The news that Alexander and Diana Darwall, millionaire owners of the four-thousand- acre Blachford Estate on the southern edge of Dartmoor, had successfully brought a case to end the right to wild camp without first seeking permission, prompted a primal scream of fury and despair from the thousands who feel a deep connection to the land, the natural world, and gain solace and physical and spiritual enrichment from the freedom to lie back with turf and granite beneath them and the wide and wonderful starlit skies above.

These are not your ‘leave a load of rubbish and scorch the earth with a disposable barbecue’ campers. These are people with infinite respect for the land. They walk, they ride, they climb to reach the moor’s remotest regions, its wildest reaches and ancient tors. For many, the experience is completed by a night in the darkness and silence, sleeping under the stars. They take away with them a unique and joyful memory. They leave no trace.

Dartmoor was the last place in England that could afford you this experience. It is a rare experience that will cost you very little beyond the expense of getting there. If you have the money, of course, you can enjoy pheasant shooting, deerstalking and one of the Darwalls’ holiday lets.

But this is not about the politics of envy. This is about fairness. It’s about rights, not permissions. It’s about not having to go cap-in-hand to the wealthy and powerful. It’s about not being subject to their whims. It’s about freedom and a sense of responsibility for, and love of, nature and the natural environment.

Celebrated author, Robert Macfarlane

The barristers in the appeal have found themselves in an at-times ludicrous semantic battle as to the meaning of open-air recreation – the term deemed to encompass by law the right to wild-camp, enshrined in the Dartmoor Commons Act of 1985. Is wild-camping an enjoyable open-air recreation?

Darwall’s KC, Timothy Morshead, argues that it is not:

“sleeping overnight on the commons is not recreation, open-air or otherwise, because you are just asleep”.

OK, so camping is not the KC’s or the Darwalls’ bag. Fine. I don’t much like sky-diving or potholing, but I can still grasp that both are recreational activities for some.

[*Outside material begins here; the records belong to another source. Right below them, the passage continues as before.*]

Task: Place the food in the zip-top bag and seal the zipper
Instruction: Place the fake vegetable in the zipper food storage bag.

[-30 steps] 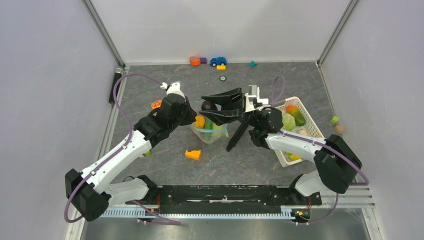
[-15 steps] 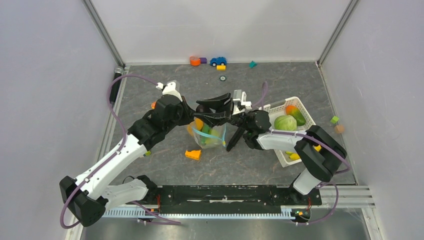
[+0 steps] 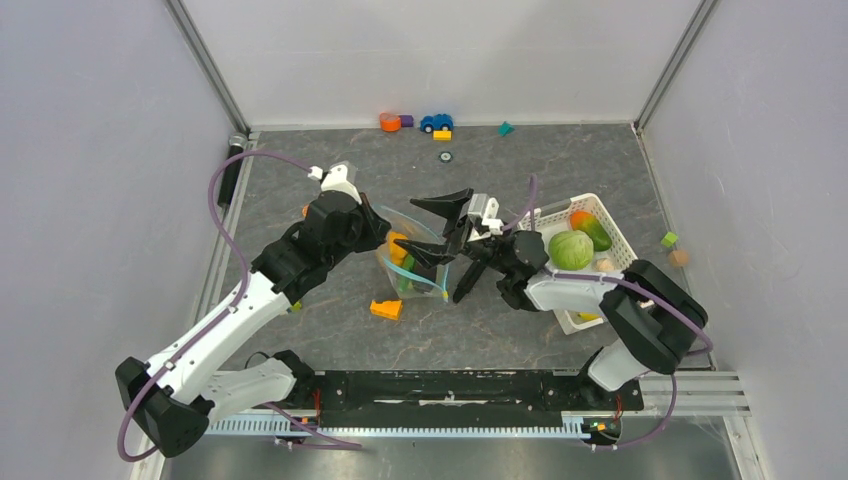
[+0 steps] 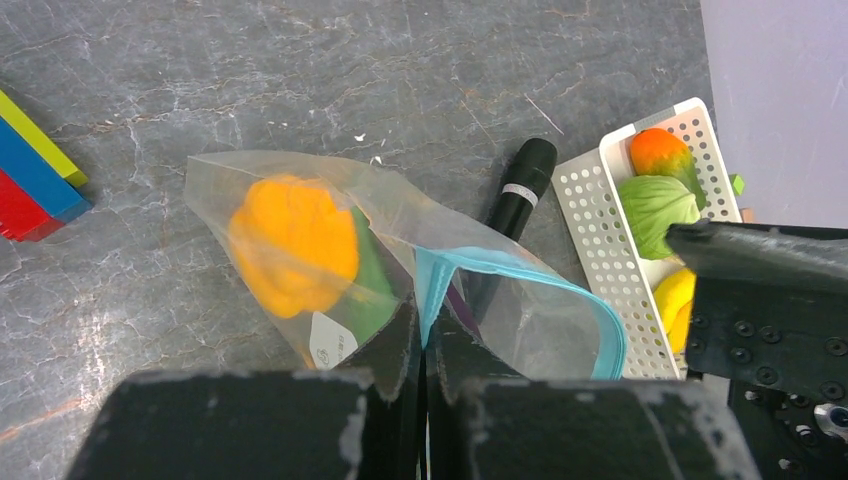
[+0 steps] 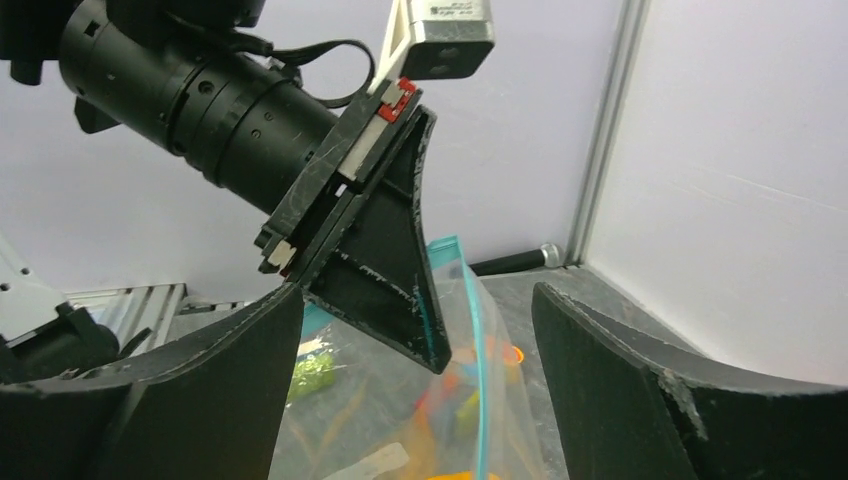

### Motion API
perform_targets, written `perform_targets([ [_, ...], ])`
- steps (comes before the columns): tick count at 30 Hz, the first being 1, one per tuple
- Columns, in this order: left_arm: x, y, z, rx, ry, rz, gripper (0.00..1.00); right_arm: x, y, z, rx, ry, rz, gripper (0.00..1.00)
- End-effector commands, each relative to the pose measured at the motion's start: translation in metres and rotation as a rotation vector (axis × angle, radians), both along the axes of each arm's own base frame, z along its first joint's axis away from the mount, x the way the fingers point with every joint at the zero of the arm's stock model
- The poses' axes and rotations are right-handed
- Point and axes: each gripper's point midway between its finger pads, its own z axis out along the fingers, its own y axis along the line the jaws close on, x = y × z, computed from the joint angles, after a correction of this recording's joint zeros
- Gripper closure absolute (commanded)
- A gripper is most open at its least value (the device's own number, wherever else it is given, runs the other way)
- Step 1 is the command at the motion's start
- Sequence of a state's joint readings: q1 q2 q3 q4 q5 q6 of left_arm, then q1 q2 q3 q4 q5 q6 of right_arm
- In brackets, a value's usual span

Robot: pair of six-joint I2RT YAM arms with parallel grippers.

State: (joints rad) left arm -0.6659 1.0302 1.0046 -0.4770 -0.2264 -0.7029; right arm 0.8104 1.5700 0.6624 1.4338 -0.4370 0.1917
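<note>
Left claw [image 4: 421, 335] tight on the zipper [image 4: 520, 265] edge of the zip-top bag [image 4: 250, 178], right claw [image 3: 428, 224] wide apart close beside.

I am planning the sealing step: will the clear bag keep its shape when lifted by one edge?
Probably floppy: the bag creases and sags from where the left gripper pinches its teal zipper. It is likely bottom-heavy, since the orange toy lies inside.
</note>
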Motion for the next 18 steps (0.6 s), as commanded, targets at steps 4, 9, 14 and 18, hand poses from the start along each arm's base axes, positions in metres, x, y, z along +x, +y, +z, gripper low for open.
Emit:
perform_targets([
  [4,0.002,0.003,0.015,-0.054,-0.035,0.034,0.98,0.032,-0.016,-0.004,-0.166,0.145,-0.2,0.02],
  [9,0.004,0.0,0.012,-0.05,-0.041,0.024,0.98,0.054,-0.053,-0.042,-0.394,0.339,-0.43,0.02],
  [14,0.007,-0.003,0.012,-0.031,-0.048,0.004,0.98,0.066,-0.14,-0.059,-0.363,0.453,-0.805,0.02],
  [18,0.008,-0.012,0.013,-0.041,-0.059,-0.038,0.98,0.083,-0.203,-0.085,-0.411,0.612,-0.999,0.02],
])
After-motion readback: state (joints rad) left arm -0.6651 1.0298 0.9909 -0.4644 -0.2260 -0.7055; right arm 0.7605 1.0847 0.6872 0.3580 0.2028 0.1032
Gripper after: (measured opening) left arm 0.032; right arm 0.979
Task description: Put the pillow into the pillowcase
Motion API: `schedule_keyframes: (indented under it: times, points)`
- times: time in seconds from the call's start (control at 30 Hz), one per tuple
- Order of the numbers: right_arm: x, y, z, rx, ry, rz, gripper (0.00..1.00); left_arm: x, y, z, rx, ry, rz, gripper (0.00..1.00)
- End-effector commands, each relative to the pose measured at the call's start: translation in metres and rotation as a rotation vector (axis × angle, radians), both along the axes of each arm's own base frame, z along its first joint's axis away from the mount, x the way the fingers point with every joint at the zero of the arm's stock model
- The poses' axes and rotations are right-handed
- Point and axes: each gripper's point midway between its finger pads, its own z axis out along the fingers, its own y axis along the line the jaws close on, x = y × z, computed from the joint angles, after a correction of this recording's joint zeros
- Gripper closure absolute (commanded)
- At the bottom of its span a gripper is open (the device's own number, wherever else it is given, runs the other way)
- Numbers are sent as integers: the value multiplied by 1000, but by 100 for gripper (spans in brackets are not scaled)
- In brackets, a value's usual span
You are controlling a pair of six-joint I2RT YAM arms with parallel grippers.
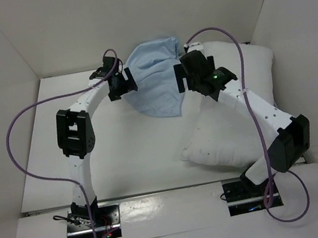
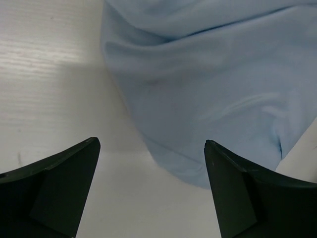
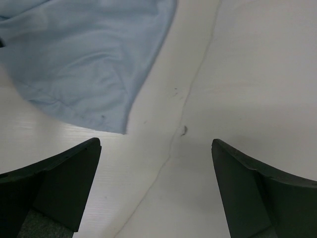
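From the top external view, the light blue pillowcase (image 1: pixel 155 77) lies crumpled at the far middle of the white tabletop (image 1: pixel 128 154), bunched against the back wall, with one corner trailing toward the near side. The white pillow (image 1: pixel 223 139) lies on the right half of the tabletop, running from the far right corner toward the near middle. Its far left edge sits just beside the pillowcase, and the right arm crosses over it. The left claw (image 1: pixel 124 83) sits at the pillowcase's left edge and the right claw (image 1: pixel 182 80) at its right edge, where cloth and pillow meet. How wide either claw stands is hard to judge from this height. In the left wrist view, the left claw (image 2: pixel 151 144) is spread wide, its two dark fingers (image 2: pixel 59 183) far apart with nothing between them. The pillowcase (image 2: pixel 208 84) fills the upper right in soft folds, its rounded lower edge lying on the bare tabletop (image 2: pixel 49 89) just ahead of the fingertips. In the right wrist view, the right claw (image 3: pixel 156 141) is likewise spread wide and grips nothing. The pillowcase (image 3: pixel 84 64) covers the upper left, with a hemmed corner pointing down toward the left finger (image 3: pixel 59 183). The pillow (image 3: pixel 257 84) fills the right side, a seam running diagonally across it with a few dark specks nearby. A strip of tabletop (image 3: pixel 20 129) shows at the left edge.
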Motion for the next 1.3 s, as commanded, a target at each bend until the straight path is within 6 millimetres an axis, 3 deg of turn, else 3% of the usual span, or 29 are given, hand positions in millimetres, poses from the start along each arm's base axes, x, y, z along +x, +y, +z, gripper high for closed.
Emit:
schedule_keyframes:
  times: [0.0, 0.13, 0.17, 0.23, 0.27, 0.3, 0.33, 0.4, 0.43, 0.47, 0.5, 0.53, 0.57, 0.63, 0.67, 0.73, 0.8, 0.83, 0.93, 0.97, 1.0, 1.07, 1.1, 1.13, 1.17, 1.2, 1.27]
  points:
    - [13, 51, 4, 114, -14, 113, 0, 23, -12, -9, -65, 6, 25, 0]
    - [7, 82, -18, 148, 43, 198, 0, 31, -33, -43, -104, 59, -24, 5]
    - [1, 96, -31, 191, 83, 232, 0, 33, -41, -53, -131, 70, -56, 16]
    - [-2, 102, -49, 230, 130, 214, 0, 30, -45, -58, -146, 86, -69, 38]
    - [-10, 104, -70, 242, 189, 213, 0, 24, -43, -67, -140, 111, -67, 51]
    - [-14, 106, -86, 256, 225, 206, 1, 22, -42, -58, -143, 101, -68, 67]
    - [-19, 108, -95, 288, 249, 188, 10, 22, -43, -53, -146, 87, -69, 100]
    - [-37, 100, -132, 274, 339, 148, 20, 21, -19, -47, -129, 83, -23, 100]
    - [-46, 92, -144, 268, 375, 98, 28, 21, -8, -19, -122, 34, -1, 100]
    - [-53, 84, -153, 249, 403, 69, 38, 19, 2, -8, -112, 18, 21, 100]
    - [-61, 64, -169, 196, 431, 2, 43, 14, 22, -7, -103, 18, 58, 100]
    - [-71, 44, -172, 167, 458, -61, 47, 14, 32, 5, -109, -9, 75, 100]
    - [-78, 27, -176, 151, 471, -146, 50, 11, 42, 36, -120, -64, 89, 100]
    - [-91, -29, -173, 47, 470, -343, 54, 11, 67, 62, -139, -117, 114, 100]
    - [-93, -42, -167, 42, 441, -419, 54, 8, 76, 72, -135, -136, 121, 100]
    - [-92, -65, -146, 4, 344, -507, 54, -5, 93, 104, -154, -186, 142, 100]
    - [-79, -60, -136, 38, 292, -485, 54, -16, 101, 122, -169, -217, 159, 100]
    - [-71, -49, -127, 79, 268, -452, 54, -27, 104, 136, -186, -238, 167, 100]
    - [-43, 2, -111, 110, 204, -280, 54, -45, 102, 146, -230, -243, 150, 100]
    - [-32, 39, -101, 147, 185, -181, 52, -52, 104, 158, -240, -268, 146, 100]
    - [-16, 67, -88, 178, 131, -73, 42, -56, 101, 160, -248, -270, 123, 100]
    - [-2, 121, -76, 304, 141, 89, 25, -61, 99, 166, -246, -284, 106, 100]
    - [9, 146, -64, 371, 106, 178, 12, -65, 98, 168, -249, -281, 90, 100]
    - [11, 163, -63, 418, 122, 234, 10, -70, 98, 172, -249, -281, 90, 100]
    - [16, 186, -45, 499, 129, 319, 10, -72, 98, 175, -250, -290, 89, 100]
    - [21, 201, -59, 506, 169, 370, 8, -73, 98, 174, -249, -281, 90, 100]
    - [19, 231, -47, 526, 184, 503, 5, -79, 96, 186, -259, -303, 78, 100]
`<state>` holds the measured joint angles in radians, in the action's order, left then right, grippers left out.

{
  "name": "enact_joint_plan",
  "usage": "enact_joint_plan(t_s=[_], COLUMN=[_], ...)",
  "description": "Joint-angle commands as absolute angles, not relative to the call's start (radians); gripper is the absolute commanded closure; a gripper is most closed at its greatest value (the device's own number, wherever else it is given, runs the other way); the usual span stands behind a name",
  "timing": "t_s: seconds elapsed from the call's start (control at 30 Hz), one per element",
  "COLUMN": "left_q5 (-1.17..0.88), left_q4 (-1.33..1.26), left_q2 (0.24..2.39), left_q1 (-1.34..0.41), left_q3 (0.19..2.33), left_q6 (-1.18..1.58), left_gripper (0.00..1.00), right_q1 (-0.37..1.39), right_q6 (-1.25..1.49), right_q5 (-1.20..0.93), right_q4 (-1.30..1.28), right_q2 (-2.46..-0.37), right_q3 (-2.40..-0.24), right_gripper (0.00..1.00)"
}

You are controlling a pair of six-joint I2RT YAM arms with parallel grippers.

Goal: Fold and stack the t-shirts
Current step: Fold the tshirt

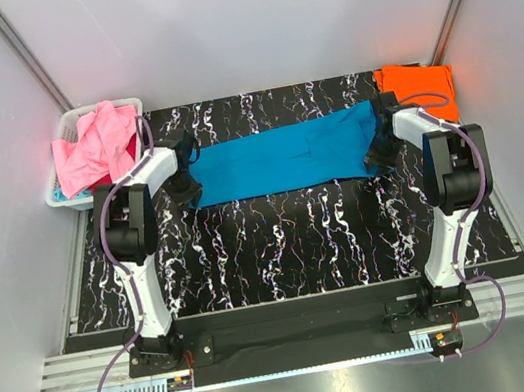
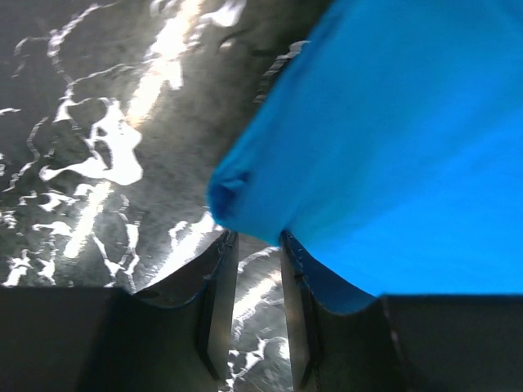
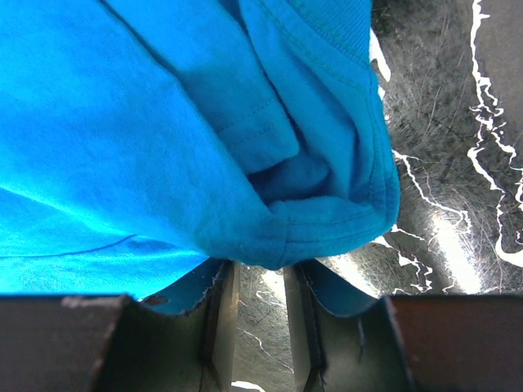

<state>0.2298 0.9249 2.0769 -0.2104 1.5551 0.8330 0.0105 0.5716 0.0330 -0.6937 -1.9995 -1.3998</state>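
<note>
- Across the table (image 1: 281,243), blue shirt (image 1: 281,157) spans both grippers.
- Right gripper (image 3: 260,265) pinches the bunched end; left gripper (image 2: 257,237): cannot tell.
- Pull both ends evenly; lay flat.

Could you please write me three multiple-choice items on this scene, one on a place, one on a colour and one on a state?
1. Where does the orange shirt lie?
A) far right corner of the table
B) table's middle
C) near edge

2. What colour is the shirt between the left tool and the right tool?
A) red
B) teal
C) pink

3. How is the pink shirt?
A) folded flat
B) crumpled over the basket
C) hanging from a tool

Key:
1 A, it sits at the far right corner.
2 B, the teal shirt spans the gap between them.
3 B, it lies bunched over the rim.
</note>
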Motion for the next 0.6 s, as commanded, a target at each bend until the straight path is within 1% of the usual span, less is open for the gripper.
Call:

And what a very sad life is lived where sleep is not, at least occasionally, a source of pleasure. Morshead also failed to consider the possibility that the process of falling asleep and waking up in a magical environment might also be blissfully recreational, but impossible without the actual sleep part!

In the meantime, it appears that whatever you might legitimately do on Dartmoor – walk, ride, cycle, climb – woe betide you if you happen to take a restorative snooze at any point, as you instantly nullify the recreational legitimacy of your visit!

Dartmoor National Park’s counsel, Timothy Straker KC, countered the definition of what constituted ‘recreation’ and what did not:

“Some may view the walk as a necessary chore to enable one to enjoy the recreational activity of camping”, adding, “There are public health advantages given by open-air recreation, which stands to be encouraged not discouraged.”

Morshead was also very exercised by the term ‘open-air’. A tent is, surely, an enclosure, he ‘reasoned’, so not ‘open-air’ at all! This inability to grasp the concept of outdoors/open-air is baffling in one so evidently possessed of more than a modicum of intelligence.

He and his clients were also very much perturbed that this camping malarkey might be the thin end of the wedge:

“And if a tent is acceptable, then why not a wooden hut? Or one made of sticks and rags [think he means a yurt…]? And what about one of those – or even a proper tent – left standing after a camper has gone, for use by others?”

Well, indeed, Sir! And what about a palace or a gilded pagoda or a wendy house? Oh my! What a lot of whataboutery!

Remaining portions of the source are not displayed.